Could you return every line of the material that contains the word "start"?

§ §

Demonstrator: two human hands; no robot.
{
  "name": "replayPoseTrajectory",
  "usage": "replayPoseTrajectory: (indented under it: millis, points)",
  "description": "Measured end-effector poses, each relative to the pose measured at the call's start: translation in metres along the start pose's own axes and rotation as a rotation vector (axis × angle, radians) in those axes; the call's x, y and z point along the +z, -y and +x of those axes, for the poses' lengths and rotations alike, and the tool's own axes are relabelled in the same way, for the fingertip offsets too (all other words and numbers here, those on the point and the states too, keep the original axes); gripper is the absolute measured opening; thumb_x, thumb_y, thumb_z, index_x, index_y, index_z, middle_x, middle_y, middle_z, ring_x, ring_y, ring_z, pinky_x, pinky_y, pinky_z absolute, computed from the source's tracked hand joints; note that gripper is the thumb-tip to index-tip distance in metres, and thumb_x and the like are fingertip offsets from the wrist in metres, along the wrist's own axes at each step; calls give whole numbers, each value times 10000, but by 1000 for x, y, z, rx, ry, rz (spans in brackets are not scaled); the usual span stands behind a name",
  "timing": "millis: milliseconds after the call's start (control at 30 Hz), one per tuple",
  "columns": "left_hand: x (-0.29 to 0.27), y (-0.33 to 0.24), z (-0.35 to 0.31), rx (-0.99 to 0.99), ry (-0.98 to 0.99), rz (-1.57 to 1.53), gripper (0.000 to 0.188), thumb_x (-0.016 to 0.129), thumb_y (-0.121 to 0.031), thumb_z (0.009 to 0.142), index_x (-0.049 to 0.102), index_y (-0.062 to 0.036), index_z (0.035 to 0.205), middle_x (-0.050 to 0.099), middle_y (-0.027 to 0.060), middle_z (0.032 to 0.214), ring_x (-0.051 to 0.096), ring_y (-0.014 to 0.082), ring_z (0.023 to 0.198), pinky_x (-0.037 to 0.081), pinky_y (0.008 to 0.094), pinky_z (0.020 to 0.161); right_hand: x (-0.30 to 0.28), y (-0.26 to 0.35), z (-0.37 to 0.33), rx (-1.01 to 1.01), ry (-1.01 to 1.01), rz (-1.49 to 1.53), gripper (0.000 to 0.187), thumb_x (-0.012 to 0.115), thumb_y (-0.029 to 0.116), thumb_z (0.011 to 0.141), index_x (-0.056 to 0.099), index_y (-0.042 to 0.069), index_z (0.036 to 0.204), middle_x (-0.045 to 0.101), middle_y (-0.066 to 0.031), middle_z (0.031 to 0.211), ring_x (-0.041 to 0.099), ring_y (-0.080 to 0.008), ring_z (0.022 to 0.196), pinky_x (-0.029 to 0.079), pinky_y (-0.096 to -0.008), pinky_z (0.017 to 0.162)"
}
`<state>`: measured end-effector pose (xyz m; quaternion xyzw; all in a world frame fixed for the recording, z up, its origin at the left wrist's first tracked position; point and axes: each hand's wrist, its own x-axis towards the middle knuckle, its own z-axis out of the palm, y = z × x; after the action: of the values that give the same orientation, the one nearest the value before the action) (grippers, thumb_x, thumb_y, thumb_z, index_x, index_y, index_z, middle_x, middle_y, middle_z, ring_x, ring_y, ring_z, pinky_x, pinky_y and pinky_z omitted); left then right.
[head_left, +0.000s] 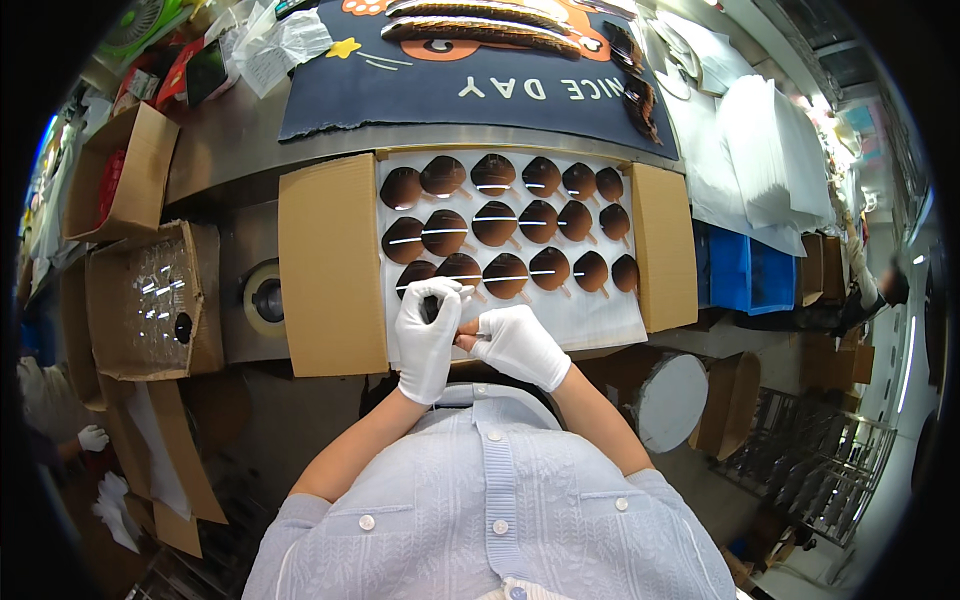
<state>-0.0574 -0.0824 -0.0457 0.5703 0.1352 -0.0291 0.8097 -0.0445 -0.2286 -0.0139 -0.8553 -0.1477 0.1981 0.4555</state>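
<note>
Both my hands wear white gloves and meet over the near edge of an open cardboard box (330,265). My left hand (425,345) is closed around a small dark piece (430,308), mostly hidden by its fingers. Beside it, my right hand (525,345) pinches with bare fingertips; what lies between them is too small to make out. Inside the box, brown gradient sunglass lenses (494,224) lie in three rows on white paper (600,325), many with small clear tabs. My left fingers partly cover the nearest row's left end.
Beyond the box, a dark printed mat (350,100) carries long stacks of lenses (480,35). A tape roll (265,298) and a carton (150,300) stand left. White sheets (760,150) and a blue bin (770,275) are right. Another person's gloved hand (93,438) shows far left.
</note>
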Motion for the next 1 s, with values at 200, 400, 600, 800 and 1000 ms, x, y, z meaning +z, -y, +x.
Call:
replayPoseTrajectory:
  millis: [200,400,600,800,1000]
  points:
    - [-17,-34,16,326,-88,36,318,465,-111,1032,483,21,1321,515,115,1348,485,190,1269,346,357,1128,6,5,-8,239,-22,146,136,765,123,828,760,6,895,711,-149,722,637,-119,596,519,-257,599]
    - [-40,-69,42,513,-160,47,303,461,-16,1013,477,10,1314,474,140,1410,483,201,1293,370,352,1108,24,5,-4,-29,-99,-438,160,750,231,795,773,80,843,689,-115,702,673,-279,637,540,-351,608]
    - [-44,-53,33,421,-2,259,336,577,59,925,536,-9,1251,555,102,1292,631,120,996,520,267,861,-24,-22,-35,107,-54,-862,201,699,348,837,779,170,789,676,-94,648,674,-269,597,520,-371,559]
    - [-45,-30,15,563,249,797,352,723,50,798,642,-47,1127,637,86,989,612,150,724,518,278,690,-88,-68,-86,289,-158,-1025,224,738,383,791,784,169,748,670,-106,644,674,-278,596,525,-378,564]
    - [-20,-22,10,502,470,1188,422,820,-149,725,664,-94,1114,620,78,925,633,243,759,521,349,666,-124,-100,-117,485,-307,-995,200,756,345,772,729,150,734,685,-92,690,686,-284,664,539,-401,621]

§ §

▶ _RESULT OF THIS EXERCISE_
  "description": "Measured end-effector poses, each relative to the pose measured at the call's start: translation in metres along the start pose's own axes and rotation as a rotation vector (axis × angle, radians) in those axes; the call's x, y and z point along the +z, -y and +x of those axes, for the poses' lengths and rotations alike, and the tool's own axes are relabelled in the same way, for the fingertip offsets too (all other words and numbers here, those on the point and the states too, keep the original axes); gripper is the absolute measured opening; thumb_x, thumb_y, thumb_z, index_x, index_y, index_z, middle_x, middle_y, middle_z, ring_x, ring_y, ring_z, pinky_x, pinky_y, pinky_z absolute, computed from the source's tracked hand joints; note that gripper is the thumb-tip to index-tip distance in metres, and thumb_x and the like are fingertip offsets from the wrist in metres, along the wrist's own axes at each step; calls give whole numbers, each value times 10000, but by 1000 for x, y, z, rx, ry, rz (spans in brackets are not scaled); the usual span stands behind a name",
  "timing": "millis: milliseconds after the call's start (control at 30 Hz), one per tuple",

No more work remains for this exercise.